Samberg gamely handles the first half of the equation as Aaron Williams, an American court jester and hard-partying bad boy. In 1995, Williams (as in Venus and Serena, Aaron having been adopted as a child in a reverse-Blind Side) leaves the world of tennis in disgrace after a soul-shattering defeat at the Wimbledon finals, one that involved him maybe-kinda-sorta killing a line judge. His opponent for the historic seven-day match is Charles Poole (Harington), a daft young Englishman who rockets up the ATP rankings in Williams’ absence, all in order to win the love of his horribly abusive mother (Mary Steenburgen, continuing her domination of TV 2015, to our collective benefit).
Presented as previously recorded footage, the two competitors collide in a first round match at Wimbledon 2001, but not before a number of healthy and gut-busting digressions into each player’s backstory. Even if the genesis of 7 Days in Hell seems no more complicated than, “what if that 11-hour Isner-Mahut match from 2010 was even longer,” the special works terrifically as a send-up of oversized sports egos, tennis having its own fair share of talented preeners and pricks. You won’t have to be an expert on Serena Williams, Chris Evert, or John McEnroe (all excellent contributors as present day talking-head interviewees) in order to follow along, as the near-scatological absurdity of 7 Days in Hell puts more of an emphasis on bizarre jokes than fine-grain parody.
Offering evidence as to why the special is so frequently hysterical would risk spoiling the best bits, but many are almost too outlandish to be believed. Seemingly tame gags about British etiquette pair brilliantly with sidebars into the surprising history of Swedish courtroom artists, and the last, best, filthiest Taiwanese Animation joke the world will ever need. A huge supporting cast (each getting maybe two minutes of screen time per person) doesn’t go to waste, and includes Karen Gillan, Will Forte, and Michael Sheen, playing a drooling creep of a talk show host to great effect. Harington does well by the dim pretty boy shtick (a well-orchestrated pratfall from him is resigned to the closing credits), but this is Samberg’s circus to run, which he does shamelessly, and with aplomb.
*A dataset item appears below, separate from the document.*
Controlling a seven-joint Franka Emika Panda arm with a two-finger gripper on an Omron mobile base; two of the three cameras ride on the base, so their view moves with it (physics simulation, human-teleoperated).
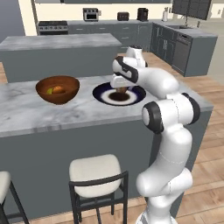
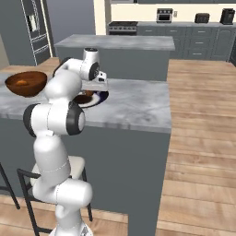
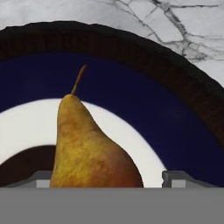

That you’ll come out of 7 Days in Hell thinking it could have gone on a while longer is probably the best indication of its appropriate length. The premise is too rich for just a Funny or Die sketch, and perhaps too thin to support a feature. 7 Days in Hell plays with speed and consistency, even as Samberg, and writer Murray Miller take the humor to places more befitting an R-rated gross-out comedy than a mock sports doc. The rather perfect ending to the whole thing makes a follow-up seem unlikely, but 7 Days in Hell will hopefully mark the beginning, not the end, of HBO’s dive into rollickingly fabricated sports legend.
7 Days in Hell makes for an uproarious and bawdy spin on the HBO Sports doc.